◆ Required action:
I would like every line of the records below that contains the word "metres" copied.

[Stored items from a collection]
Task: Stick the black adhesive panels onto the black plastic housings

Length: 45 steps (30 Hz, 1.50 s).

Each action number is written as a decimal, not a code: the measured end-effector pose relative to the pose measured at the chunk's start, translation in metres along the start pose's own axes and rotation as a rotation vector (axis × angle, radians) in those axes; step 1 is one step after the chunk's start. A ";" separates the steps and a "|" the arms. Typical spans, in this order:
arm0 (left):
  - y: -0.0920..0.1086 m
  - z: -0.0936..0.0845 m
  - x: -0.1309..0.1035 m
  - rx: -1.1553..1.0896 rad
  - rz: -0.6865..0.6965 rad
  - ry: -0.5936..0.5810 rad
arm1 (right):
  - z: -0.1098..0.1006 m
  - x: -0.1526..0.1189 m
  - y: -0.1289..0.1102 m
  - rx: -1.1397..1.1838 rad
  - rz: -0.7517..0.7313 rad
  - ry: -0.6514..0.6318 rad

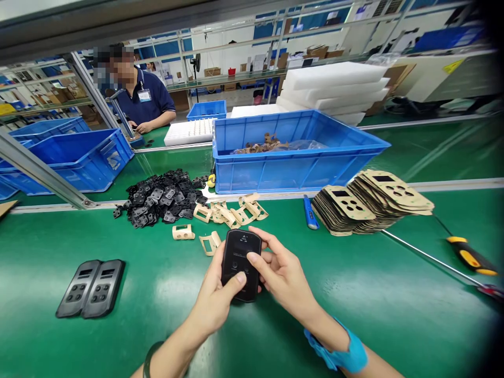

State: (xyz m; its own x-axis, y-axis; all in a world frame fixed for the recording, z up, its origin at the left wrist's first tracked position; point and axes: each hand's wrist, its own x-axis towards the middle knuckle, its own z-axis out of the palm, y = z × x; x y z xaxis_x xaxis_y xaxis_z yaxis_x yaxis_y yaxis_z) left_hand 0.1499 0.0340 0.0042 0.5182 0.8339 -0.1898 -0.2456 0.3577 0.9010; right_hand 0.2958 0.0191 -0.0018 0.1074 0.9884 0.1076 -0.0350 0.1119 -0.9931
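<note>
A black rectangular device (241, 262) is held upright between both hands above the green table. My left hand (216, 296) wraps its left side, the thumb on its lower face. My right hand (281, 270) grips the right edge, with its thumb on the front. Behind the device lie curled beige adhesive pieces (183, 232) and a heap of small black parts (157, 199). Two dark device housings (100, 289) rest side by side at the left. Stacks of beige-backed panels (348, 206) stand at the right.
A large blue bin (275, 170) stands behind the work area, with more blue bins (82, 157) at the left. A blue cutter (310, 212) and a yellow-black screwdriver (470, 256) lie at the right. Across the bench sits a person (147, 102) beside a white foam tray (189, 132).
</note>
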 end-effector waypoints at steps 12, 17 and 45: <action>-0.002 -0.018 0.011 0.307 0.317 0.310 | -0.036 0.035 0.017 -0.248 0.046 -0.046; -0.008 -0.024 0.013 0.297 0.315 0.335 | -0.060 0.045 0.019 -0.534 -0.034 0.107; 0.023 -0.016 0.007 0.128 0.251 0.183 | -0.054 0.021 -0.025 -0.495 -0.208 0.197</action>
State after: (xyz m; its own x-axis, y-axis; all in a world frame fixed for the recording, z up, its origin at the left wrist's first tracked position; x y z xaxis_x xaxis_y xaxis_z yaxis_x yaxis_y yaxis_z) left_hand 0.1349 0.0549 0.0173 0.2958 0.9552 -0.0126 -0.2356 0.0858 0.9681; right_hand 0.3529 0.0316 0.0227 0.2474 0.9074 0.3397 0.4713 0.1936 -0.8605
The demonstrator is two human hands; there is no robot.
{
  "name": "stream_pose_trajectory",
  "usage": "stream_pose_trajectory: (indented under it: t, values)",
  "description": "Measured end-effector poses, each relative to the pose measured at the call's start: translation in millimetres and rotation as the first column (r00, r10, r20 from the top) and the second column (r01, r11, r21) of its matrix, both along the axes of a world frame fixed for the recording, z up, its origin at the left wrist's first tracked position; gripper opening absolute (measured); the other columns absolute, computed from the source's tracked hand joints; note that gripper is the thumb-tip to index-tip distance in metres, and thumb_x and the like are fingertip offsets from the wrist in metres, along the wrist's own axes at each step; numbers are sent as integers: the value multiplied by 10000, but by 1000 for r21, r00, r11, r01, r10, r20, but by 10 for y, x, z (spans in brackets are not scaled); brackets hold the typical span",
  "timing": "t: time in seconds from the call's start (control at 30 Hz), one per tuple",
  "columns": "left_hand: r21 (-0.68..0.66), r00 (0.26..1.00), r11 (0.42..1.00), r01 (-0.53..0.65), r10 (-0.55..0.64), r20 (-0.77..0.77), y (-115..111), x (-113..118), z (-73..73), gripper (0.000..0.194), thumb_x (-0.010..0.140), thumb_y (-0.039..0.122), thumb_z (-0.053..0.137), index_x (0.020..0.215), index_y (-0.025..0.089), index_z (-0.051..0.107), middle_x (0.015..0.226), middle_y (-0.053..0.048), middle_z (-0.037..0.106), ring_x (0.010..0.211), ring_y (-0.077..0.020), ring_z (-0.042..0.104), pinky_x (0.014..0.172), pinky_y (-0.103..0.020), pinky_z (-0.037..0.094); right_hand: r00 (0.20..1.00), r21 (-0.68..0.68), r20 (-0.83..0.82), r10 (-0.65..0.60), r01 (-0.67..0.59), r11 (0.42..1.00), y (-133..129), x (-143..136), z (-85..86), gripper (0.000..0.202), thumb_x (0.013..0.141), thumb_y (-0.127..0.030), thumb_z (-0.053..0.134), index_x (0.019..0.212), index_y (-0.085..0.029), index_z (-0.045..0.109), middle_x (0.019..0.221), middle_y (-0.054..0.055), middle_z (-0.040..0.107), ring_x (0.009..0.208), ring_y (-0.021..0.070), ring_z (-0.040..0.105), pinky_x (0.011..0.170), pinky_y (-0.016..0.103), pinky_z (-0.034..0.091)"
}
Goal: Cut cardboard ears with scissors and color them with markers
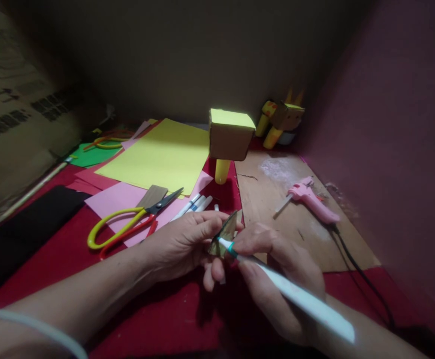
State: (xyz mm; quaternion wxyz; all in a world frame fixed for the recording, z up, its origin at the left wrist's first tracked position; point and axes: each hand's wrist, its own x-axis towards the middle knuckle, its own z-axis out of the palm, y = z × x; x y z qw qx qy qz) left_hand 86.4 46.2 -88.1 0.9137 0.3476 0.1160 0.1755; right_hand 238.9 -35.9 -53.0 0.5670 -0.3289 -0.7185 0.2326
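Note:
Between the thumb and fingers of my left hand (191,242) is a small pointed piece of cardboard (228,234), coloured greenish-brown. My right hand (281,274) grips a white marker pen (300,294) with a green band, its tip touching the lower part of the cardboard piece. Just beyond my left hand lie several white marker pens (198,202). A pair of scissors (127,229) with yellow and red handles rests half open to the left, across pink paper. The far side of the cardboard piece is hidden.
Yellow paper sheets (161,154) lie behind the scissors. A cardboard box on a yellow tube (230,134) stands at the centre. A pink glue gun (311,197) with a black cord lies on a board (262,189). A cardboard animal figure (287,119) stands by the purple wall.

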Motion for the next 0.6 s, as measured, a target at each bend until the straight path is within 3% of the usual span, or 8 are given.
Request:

◆ Answer for the task:
Each action number is written as a decimal, not a code: the measured end-effector pose relative to the pose measured at the chunk's start, translation in metres along the start pose's own axes and rotation as a rotation vector (axis × angle, radians) in those axes; step 1 is one step after the chunk's start. A ";" separates the steps and a "|" the arms. Typical spans, in this order:
  "description": "Measured end-effector poses, each relative to the pose measured at the call's start: translation in millimetres and rotation as the first column (r00, r10, r20 from the top) and the second column (r01, r11, r21) of its matrix, both along the axes of a world frame fixed for the recording, z up, its origin at the left wrist's first tracked position; gripper opening absolute (measured); the other columns absolute, computed from the source's tracked hand joints; note that gripper is the thumb-tip to index-tip distance in metres, and thumb_x and the like are fingertip offsets from the wrist in metres, along the wrist's own axes at each step; numbers are sent as integers: the value multiplied by 10000, but by 1000 for r21, r00, r11, r01, r10, r20, but by 10 for y, x, z (spans in brackets are not scaled); brackets hold the typical span",

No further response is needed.